▸ TASK MATERIAL:
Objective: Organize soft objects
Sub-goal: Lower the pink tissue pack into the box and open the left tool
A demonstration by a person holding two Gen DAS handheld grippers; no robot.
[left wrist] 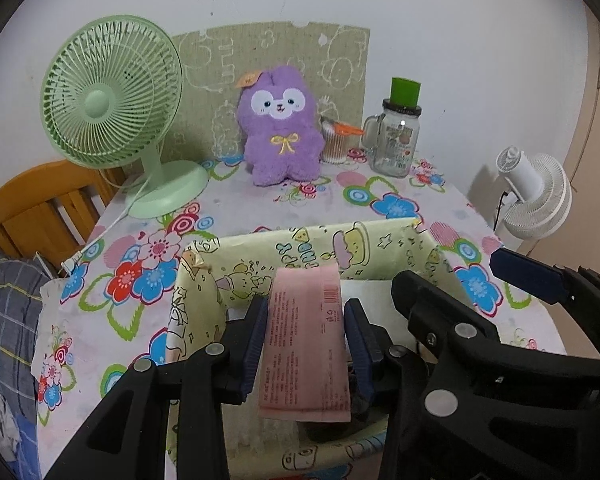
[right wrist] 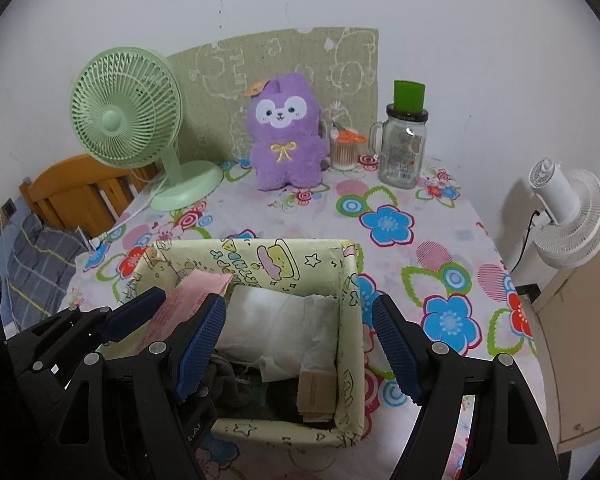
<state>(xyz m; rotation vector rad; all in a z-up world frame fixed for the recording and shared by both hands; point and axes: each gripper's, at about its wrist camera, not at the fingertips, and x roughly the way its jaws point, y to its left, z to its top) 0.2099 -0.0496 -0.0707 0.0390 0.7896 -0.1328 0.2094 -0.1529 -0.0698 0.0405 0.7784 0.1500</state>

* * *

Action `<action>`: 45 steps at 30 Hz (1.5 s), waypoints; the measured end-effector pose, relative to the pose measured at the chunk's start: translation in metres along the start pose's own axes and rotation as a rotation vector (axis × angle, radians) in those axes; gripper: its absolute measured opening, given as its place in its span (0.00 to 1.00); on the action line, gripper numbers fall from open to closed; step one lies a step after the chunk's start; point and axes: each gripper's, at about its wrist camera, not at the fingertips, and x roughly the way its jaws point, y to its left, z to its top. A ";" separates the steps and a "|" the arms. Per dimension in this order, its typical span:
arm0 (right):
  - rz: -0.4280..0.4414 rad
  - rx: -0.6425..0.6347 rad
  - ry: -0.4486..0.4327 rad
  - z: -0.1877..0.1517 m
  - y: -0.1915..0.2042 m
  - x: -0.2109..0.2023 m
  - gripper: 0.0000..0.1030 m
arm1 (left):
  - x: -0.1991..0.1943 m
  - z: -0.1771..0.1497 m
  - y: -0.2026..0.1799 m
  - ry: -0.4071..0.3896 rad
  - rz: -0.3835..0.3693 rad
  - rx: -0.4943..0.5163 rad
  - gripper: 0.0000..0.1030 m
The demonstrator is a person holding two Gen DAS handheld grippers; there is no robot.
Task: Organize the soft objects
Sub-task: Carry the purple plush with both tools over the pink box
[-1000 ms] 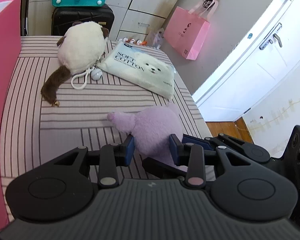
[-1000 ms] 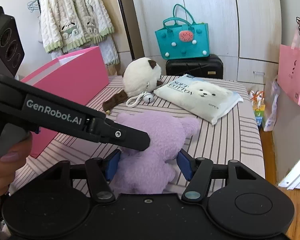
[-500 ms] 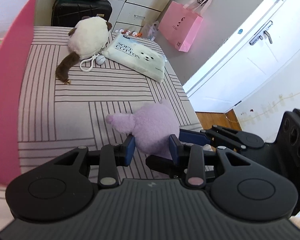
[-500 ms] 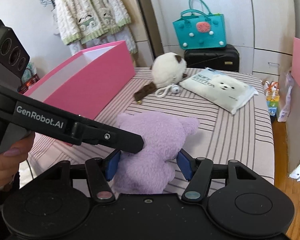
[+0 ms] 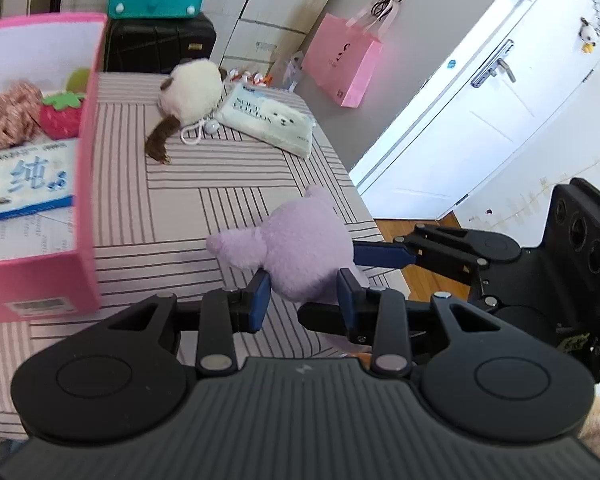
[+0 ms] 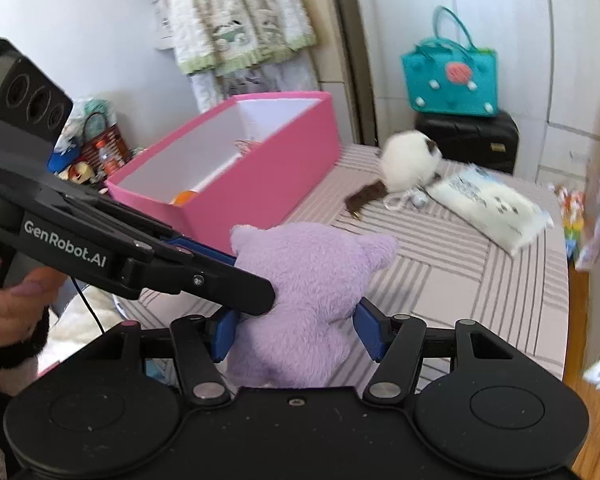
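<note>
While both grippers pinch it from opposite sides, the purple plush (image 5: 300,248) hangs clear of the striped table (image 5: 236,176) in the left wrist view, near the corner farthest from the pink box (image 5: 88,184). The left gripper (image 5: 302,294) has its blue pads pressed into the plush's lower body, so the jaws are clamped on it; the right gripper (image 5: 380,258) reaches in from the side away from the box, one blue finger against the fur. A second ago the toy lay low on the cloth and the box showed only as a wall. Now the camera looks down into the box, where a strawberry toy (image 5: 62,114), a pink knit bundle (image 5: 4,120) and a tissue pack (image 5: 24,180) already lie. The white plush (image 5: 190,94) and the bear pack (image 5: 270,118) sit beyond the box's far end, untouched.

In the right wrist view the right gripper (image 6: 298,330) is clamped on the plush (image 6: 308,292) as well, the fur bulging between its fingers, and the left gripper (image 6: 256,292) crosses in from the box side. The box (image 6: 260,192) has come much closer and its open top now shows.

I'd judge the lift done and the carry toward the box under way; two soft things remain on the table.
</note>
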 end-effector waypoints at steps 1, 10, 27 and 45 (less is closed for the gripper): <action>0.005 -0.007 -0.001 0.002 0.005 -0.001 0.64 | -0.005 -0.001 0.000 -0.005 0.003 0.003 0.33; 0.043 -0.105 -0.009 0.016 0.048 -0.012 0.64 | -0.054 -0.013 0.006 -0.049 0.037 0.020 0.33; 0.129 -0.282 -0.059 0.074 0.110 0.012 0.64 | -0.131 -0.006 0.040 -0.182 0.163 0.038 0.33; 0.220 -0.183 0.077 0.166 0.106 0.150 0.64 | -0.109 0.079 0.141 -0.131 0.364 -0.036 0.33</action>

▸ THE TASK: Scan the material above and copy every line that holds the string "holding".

▸ YOUR RESPONSE:
A demonstration by a person holding two Gen DAS handheld grippers; no robot.
The demonstrator is a person holding two Gen DAS handheld grippers; there is no robot.

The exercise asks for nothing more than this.